- **Work instruction**
For the listing below, return the line containing "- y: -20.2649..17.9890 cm", the line containing "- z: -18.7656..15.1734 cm", and all lines in between, exactly as written and nothing else.

Data provided START

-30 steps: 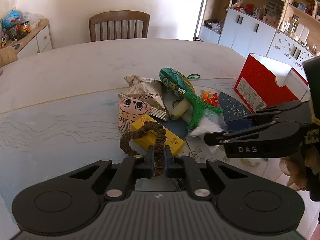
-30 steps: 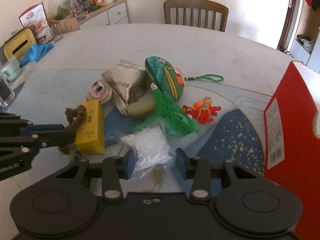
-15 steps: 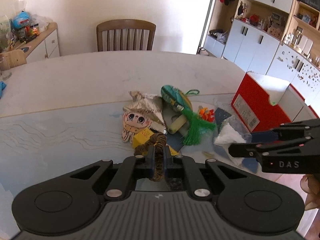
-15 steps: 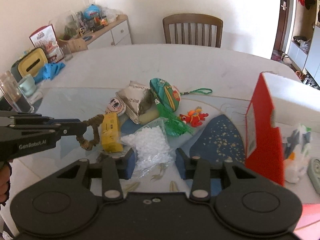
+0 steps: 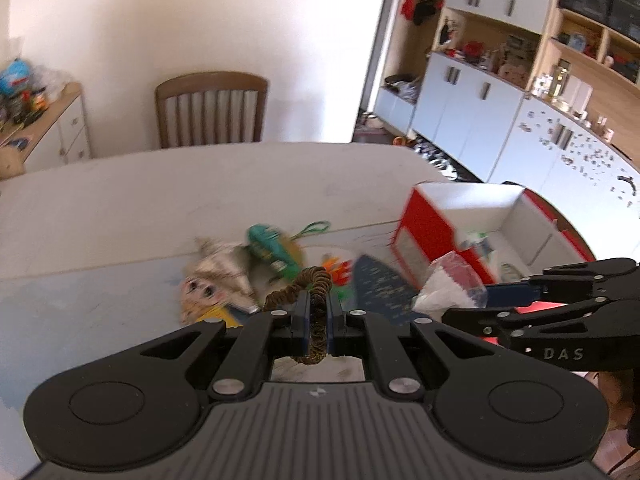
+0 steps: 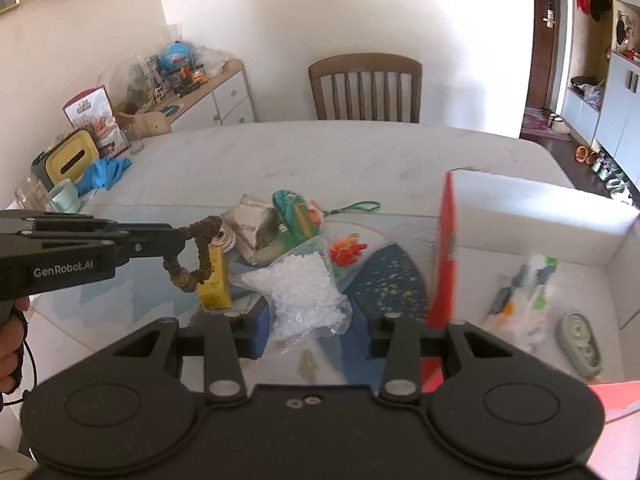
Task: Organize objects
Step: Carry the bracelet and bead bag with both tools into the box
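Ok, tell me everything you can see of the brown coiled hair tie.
The brown coiled hair tie is a spiral-wound loop, looking like stretchy cord or plastic, mottled brown and olive. It is pinched between the fingers of the left tool, shut on one side of the loop. It is lifted off the table; the free part hangs in a bent curve above the yellow box, apparently without touching it.

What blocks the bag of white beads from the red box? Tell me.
Only the box's own near red wall stands between them. The right tongs hold the bag of white beads just left of it; the red box is open-topped.
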The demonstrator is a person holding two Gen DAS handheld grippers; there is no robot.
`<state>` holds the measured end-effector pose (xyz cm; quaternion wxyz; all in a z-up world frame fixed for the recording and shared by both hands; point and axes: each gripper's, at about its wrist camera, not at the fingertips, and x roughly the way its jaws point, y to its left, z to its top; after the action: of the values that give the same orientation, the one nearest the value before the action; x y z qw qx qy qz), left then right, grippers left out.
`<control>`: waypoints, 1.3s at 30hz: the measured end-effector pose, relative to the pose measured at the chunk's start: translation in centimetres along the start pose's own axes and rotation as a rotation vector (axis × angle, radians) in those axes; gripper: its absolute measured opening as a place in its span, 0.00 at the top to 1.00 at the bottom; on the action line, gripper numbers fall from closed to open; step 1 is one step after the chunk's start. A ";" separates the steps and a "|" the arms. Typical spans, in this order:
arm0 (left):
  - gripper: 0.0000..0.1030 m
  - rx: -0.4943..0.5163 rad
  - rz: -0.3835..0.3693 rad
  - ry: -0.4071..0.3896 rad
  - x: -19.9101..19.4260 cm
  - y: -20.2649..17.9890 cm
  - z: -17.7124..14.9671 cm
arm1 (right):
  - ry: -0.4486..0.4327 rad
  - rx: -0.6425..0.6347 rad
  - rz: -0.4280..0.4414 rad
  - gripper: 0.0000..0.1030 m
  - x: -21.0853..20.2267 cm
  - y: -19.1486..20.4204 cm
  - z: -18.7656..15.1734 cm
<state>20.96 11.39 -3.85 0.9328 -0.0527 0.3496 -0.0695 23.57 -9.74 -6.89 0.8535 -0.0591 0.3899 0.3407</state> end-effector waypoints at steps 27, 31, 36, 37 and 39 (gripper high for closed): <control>0.93 0.181 -0.144 -0.013 6.3 -18.4 5.2 | -0.057 0.085 -0.177 0.61 -5.9 -17.3 -1.7; 0.93 0.206 -0.150 0.003 7.9 -20.5 5.6 | -0.033 0.088 -0.184 0.61 -5.5 -19.6 -1.9; 0.93 0.218 -0.147 0.028 10.2 -22.5 5.9 | 0.005 0.073 -0.179 0.61 -4.3 -21.4 -2.1; 0.93 0.224 -0.141 0.029 10.6 -22.8 6.0 | 0.015 0.066 -0.180 0.61 -3.9 -21.6 -2.1; 0.93 0.243 -0.119 0.037 11.4 -23.5 6.1 | 0.036 0.052 -0.171 0.61 -3.2 -22.1 -2.2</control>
<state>31.35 -13.33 -3.16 0.9200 0.0411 0.3519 -0.1676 34.60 -29.01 -9.77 0.8735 -0.0761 0.4076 0.2550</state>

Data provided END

- **Response for this exercise**
  - y: -20.2649..17.9890 cm
  - z: -17.7124..14.9671 cm
arm1 (right):
  - ry: -0.4486..0.4327 rad
  - rx: -0.6425..0.6347 rad
  - rz: -0.4280..0.4414 rad
  - gripper: 0.0000..0.1030 m
  - x: -21.0853..20.2267 cm
  - y: -19.1486..20.4204 cm
  - z: -18.7656..15.1734 cm

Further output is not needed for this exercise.